10 thoughts on “My life in Comics and Magazines

  1. Rebecca Foster says:

    I’d been wondering if Literary Review was worthwhile. I get their e-mail newsletter, which links to some content you can read online. I got a cheap deal on an LRB subscription some years back but found that I never actually read the articles, so I gave it up after a year. My husband subscribes to loads of wildlife magazines, but the only magazines I currently get are two American book-related ones that send me complimentary copies because I write for them, Bookmarks and Foreword Reviews.

  2. kaggsysbookishramblings says:

    Ahh, happy memories! I transitioned from the comics to the music papers – Sounds, Melody Maker and NME which I read for decades.
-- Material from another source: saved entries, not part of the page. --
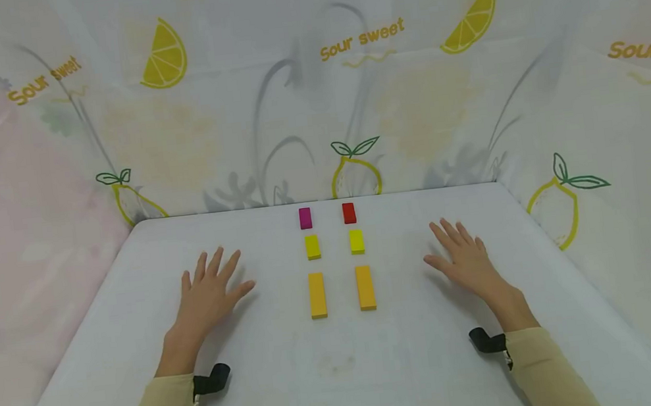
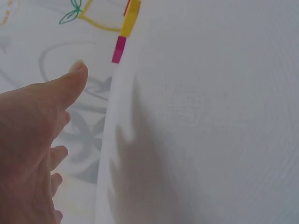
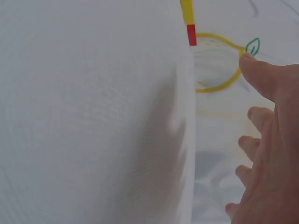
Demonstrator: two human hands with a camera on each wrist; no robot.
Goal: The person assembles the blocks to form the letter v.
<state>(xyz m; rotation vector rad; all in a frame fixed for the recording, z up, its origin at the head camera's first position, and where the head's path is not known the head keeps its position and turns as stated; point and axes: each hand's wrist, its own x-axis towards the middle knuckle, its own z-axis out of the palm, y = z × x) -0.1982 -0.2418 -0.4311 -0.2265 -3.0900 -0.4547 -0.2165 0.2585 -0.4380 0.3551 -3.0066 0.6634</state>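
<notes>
Here, both hands lie flat on the white table point(image 1: 296, 378).
Left hand point(image 1: 207, 298) and right hand point(image 1: 467, 259), fingers spread, flank six blocks point(image 1: 336, 261).

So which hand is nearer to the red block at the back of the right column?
Right. The right hand lies flat on the table to the right of the red block and nearer the person; the left hand lies flat beyond the other column, farther away.

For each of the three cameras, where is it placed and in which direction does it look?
Head: above, looking forward and down at the table; both hands, the left hand and the right hand, show.
Left wrist: beside the left hand, facing the magenta block.
Right wrist: beside the right hand, facing the red block.
Shared: each wrist block appears in the head view.
</notes>
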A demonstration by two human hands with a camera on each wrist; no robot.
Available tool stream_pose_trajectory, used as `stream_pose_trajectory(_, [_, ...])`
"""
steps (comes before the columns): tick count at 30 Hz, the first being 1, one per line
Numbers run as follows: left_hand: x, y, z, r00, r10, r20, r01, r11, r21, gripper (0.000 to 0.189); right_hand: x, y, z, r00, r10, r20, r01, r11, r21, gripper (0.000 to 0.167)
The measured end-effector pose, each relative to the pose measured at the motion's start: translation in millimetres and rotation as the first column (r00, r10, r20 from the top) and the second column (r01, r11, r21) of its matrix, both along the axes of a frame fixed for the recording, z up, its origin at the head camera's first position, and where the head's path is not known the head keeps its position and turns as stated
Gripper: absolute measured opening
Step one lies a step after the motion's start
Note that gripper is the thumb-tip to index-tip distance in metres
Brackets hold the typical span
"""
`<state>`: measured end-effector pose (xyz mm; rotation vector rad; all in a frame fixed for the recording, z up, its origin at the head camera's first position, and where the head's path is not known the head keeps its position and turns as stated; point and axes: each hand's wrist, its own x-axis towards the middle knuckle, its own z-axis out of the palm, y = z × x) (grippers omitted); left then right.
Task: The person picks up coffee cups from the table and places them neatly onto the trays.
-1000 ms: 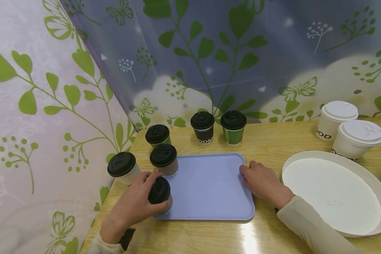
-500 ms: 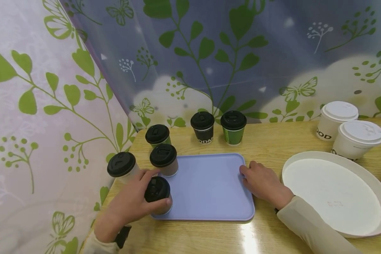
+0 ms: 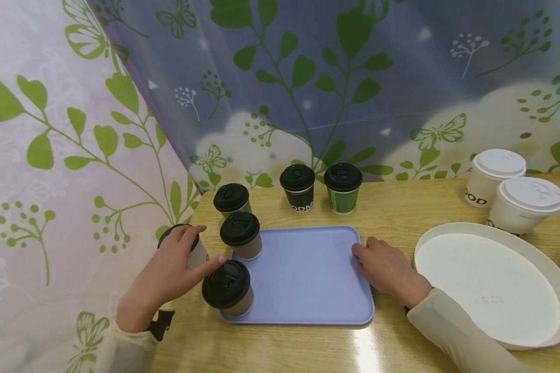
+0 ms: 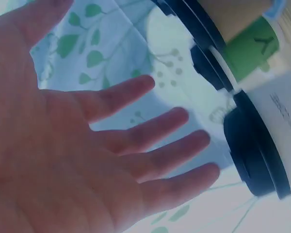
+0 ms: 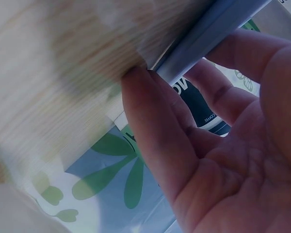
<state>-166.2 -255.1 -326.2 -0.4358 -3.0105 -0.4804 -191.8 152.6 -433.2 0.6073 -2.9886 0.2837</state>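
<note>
Tray point(image 3: 308, 280) bearing two brown cups point(image 3: 228, 287) point(image 3: 241, 235) (lidded, insides hidden).

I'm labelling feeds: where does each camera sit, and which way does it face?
Head: worn on the head, facing forward and down at the blue tray; left hand, right hand and sleeves show.
Left wrist: on that wrist, looking past the left hand toward a white cup and patterned wall; palm and fingers show.
Right wrist: on that wrist, looking at the right hand gripping the blue tray's edge; palm and fingers show.
Head and right wrist share the blue tray.
</note>
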Motion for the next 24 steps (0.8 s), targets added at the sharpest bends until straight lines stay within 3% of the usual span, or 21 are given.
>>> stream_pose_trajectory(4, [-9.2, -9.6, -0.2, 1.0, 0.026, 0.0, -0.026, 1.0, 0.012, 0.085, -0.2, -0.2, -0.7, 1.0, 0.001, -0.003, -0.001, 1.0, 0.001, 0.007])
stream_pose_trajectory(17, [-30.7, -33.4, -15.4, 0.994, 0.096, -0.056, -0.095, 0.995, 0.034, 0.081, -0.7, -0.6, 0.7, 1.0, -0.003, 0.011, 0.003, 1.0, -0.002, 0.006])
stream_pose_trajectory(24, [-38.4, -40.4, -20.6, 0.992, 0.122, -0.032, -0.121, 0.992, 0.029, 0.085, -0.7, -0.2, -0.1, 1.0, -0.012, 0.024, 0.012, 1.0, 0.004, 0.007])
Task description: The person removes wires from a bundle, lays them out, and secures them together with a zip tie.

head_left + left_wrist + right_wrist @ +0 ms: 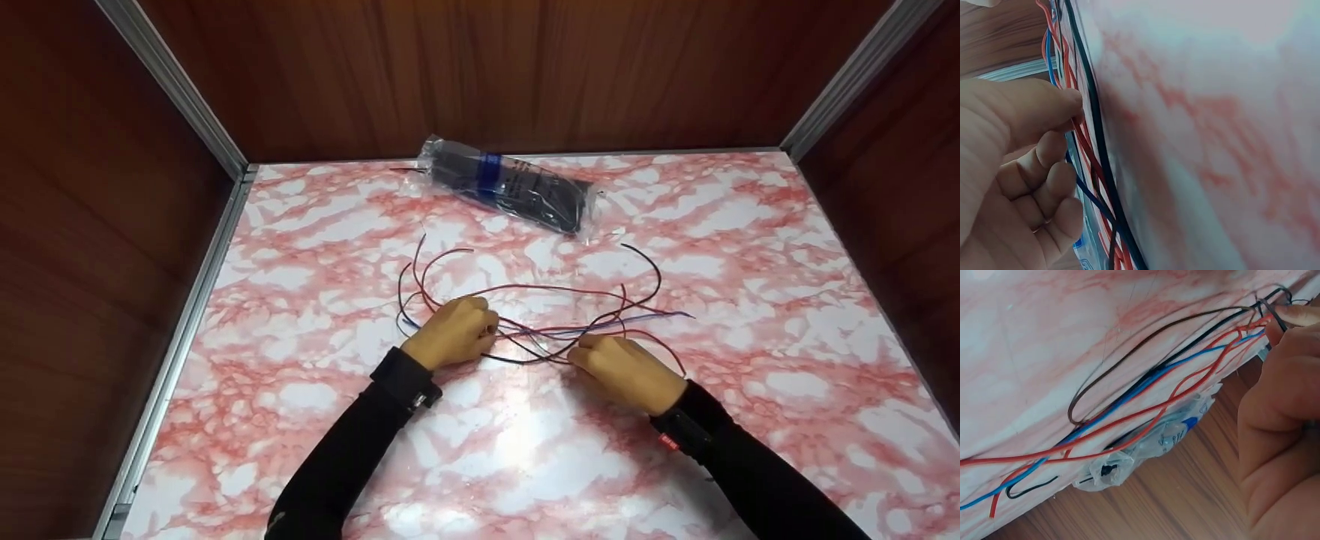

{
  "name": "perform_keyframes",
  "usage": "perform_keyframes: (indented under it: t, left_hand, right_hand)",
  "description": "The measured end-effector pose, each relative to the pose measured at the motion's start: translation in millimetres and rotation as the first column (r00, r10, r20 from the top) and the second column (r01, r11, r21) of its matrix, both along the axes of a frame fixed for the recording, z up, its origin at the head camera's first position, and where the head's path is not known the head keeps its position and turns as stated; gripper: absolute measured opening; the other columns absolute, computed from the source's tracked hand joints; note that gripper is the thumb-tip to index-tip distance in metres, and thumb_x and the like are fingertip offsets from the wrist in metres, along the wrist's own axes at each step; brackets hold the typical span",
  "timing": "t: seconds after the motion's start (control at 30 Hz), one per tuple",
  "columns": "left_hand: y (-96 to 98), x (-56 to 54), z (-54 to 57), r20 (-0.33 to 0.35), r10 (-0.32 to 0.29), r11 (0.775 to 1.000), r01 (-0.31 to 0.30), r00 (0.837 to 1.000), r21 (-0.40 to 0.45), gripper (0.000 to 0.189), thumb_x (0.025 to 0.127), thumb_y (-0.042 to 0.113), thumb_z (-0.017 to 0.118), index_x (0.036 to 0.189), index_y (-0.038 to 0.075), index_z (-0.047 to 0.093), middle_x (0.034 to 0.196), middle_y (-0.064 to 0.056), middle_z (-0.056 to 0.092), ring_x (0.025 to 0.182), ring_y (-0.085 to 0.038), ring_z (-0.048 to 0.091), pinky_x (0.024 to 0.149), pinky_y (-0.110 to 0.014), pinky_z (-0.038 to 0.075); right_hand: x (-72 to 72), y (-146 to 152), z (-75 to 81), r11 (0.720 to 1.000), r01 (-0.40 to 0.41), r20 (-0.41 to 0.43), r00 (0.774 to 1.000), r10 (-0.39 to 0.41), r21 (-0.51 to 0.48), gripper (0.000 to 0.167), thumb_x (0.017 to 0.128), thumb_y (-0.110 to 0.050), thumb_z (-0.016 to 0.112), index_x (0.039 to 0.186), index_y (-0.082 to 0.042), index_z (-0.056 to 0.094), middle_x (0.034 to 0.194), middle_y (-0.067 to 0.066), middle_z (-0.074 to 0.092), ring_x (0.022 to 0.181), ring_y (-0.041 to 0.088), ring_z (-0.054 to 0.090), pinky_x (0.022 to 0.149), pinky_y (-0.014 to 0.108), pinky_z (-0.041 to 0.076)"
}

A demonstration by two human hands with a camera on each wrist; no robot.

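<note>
Loose red, black and blue wires lie crossed over one another between the hands. My left hand point(456, 330) is at the left side of the tangle, its thumb and index finger pinching a red wire point(1088, 147); the other fingers curl in. A thicker dark wire point(1095, 107) runs past these fingertips. At the right side, my right hand point(626, 371) has curled fingers that pinch a black wire point(1275, 316) near its thumb. A blue wire point(1190, 355) and several red ones run close by it. The right fingertips are partly hidden in the right wrist view.
A clear plastic bag point(525, 191) with black contents and a blue band lies behind the wires. Wire ends curve outward on both sides of the hands. Brown wood-look panels point(487, 75) wall the red-and-white marbled table point(315, 465) at the back and both sides.
</note>
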State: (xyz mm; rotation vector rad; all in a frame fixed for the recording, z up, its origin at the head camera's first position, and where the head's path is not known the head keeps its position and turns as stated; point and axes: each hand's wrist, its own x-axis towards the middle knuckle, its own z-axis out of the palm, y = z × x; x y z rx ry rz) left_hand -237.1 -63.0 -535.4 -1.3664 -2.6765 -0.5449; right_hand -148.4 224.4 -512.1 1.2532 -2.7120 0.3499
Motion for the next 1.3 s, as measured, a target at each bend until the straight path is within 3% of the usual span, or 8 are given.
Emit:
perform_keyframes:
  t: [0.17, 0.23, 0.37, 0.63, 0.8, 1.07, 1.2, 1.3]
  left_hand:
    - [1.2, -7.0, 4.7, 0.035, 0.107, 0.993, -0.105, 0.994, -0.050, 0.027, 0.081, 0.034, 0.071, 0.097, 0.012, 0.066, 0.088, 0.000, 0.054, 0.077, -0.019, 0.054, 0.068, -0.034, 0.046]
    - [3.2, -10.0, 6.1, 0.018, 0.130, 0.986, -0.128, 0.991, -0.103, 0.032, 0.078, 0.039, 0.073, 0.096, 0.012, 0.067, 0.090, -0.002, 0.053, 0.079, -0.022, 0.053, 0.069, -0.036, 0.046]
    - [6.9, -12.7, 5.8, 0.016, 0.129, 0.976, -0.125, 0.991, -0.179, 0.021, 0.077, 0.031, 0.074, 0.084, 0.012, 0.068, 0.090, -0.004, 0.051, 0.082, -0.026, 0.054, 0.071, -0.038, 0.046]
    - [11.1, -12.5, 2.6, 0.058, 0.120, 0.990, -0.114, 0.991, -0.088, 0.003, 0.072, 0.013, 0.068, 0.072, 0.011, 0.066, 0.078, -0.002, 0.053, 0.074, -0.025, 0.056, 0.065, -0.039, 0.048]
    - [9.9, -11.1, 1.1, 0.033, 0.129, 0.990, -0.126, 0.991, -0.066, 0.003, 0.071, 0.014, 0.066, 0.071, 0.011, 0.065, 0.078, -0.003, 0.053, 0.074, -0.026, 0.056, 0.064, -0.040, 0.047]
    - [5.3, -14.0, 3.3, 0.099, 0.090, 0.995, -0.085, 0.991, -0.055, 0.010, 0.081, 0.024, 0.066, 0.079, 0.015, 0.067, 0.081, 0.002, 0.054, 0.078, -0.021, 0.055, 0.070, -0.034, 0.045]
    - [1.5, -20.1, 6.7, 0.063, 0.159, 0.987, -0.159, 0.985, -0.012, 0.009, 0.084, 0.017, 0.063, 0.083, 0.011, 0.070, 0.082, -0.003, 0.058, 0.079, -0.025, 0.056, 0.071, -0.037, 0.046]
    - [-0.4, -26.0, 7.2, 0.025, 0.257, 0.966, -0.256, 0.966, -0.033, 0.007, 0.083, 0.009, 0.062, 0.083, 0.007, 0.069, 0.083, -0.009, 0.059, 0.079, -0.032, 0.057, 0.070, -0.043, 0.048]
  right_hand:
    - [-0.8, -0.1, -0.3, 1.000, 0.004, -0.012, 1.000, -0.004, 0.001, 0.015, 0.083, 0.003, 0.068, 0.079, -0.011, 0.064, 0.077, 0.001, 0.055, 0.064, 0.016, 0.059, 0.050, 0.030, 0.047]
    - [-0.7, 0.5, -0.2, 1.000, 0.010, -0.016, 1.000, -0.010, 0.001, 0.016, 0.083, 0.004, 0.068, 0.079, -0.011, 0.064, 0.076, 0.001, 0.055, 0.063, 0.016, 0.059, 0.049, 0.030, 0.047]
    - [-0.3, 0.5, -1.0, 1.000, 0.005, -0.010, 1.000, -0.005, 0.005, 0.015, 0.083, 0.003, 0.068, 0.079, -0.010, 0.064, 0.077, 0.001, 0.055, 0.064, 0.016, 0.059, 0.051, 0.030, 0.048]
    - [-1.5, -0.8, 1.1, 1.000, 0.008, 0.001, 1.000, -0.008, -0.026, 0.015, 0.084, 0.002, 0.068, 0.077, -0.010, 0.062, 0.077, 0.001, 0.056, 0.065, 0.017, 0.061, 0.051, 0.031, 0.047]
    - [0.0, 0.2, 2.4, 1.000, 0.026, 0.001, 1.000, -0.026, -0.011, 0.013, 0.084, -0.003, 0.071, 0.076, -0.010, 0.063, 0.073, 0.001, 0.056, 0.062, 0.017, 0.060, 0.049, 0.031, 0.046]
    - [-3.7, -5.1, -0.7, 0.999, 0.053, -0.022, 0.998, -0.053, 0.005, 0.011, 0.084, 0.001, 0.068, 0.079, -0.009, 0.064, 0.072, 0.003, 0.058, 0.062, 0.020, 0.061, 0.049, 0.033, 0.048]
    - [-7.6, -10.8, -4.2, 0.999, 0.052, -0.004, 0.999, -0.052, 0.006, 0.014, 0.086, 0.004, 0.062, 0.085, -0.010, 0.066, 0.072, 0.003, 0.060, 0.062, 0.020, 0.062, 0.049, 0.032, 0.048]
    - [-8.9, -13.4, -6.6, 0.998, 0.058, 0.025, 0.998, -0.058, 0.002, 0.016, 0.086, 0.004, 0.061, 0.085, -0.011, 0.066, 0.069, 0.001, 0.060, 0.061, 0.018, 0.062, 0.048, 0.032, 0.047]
And saddened about the final decline of NME, though it had been well past its heyday for decades.

    • AnnaBookBel says:

      I never really did the music papers. My daughter is devastated that the NME is ceasing its print edition just as she got a subscription to it for Christmas. (although it’s been a freebie for some time, distribution is limited and we’re not near a pick-up point, but you can pay to be sent it).

  3. Jonathan says:

    It’s funny but I was recently thinking of doing a post or two about comics and thought of calling it ‘My Life in Comics’ or something similar—but then many of my ‘posts’ stay inside my head. My comics route was Beano, Dandy, Beezer etc->Asterix/Smurfs->war/scifi->Marvel->Mad->Underground->Indie. Apart from the brief diversions into war/scifi & Marvel my interests were mainly humour. I have a DVD of all the Mad comics which I was thinking of starting…I’ve had it for nearly ten years now so should really start reading them.

  4. Dark Puss says:

    As a child I wasn’t really into comics. Magazines I bought regularly in my teens were Wireless World and SLR magazine. Later in life I bought every month BYTE (very sadly missed!) and Sky and Telescope. In the last decade I have been an occasional purchaser of Elephant, Wallpaper*, Hunger, Decanter and Dazed & Confused. By virtue of society membership I receive The Alpine Garden Society journal, The journal of the British Amateur Astronomical Association and “Pan” which is the journal of the British Flute Society.

    • AnnaBookBel says:

      I would expect no less of you Dark Puss! I used to get Wallpaper occasionally in the past, and when I bought a recent copy I was so disappointed to find little editorial content and all glossy ads. However, I now get the Art Quarterly through my new Art Fund membership and that is fab.

  5. Angela Stapleford says:

    Fantastic, I loved Jackie too! I remember feeling so well informed by it, but I’m not sure how much I really was! Later I moved on to Smash Hits and then More and the NME. Lately I am not reading magazines much and prefer to concentrate on books. But your article has made me feel nostalgic for printed magazines again, I hope they don’t all go the way of the NME!